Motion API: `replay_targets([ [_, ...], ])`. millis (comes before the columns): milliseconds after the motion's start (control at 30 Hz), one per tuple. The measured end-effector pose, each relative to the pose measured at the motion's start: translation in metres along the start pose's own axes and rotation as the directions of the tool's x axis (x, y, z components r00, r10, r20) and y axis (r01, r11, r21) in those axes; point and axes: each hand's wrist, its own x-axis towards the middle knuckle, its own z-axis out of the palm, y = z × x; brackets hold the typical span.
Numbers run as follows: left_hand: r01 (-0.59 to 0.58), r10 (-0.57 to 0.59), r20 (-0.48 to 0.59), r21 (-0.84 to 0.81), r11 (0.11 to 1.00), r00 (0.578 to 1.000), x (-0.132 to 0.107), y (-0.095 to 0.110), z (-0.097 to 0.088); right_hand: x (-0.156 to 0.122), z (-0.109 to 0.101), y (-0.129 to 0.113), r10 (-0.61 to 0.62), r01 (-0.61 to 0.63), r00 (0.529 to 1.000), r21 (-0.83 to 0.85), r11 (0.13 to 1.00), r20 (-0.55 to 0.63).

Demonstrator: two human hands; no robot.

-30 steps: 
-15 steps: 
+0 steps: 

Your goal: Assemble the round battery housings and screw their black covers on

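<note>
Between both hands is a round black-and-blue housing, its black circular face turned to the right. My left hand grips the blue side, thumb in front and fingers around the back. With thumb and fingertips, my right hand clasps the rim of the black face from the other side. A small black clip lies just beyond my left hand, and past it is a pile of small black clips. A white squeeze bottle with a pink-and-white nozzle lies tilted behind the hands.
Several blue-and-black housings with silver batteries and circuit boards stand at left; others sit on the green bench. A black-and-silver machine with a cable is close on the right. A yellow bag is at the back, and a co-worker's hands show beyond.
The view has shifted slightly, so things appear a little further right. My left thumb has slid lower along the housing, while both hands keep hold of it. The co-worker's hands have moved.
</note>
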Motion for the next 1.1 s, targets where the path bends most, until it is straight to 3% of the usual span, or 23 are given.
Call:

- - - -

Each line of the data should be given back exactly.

Motion API: `replay_targets([ [_, ...], ])`. millis (comes before the columns): milliseconds after the motion's start (control at 30 Hz), one per tuple. The measured end-effector pose, each relative to the pose measured at the motion's start: translation in metres along the start pose's own axes and rotation as the directions of the tool's x axis (x, y, z components r00, r10, r20) and y axis (r01, r11, r21) in those axes; point and axes: each hand's wrist, its own x-axis towards the middle knuckle, its own z-axis out of the palm, y = z × x; brackets hold the typical span.
Numbers run as follows: left_hand: r01 (-0.59 to 0.58), r10 (-0.57 to 0.59), r20 (-0.48 to 0.59), r21 (-0.84 to 0.81), r11 (0.11 to 1.00), r00 (0.578 to 1.000), x (-0.132 to 0.107), y (-0.095 to 0.110), z (-0.097 to 0.088); right_hand: x (-0.156 to 0.122), z (-0.109 to 0.101), y (-0.129 to 0.113), r10 (-0.61 to 0.62), r01 (-0.61 to 0.63), r00 (0.529 to 1.000), r21 (-0.83 to 0.85), r11 (0.13 to 1.00), r20 (-0.55 to 0.63).

Demonstrator: two human hands; no robot.

-30 steps: 
-15 steps: 
+0 steps: 

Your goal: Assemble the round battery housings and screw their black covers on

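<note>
Between both hands is a round black-and-blue housing, its black circular face turned to the right. My left hand grips the blue side, thumb in front and fingers around the back. With thumb and fingertips, my right hand clasps the rim of the black face from the other side. A small black clip lies just beyond my left hand, and past it is a pile of small black clips. A white squeeze bottle with a pink-and-white nozzle lies tilted behind the hands.
Several blue-and-black housings with silver batteries and circuit boards stand at left; others sit on the green bench. A black-and-silver machine with a cable is close on the right. A yellow bag is at the back, and a co-worker's hands show beyond.
The view has shifted slightly, so things appear a little further right. My left thumb has slid lower along the housing, while both hands keep hold of it. The co-worker's hands have moved.
</note>
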Motion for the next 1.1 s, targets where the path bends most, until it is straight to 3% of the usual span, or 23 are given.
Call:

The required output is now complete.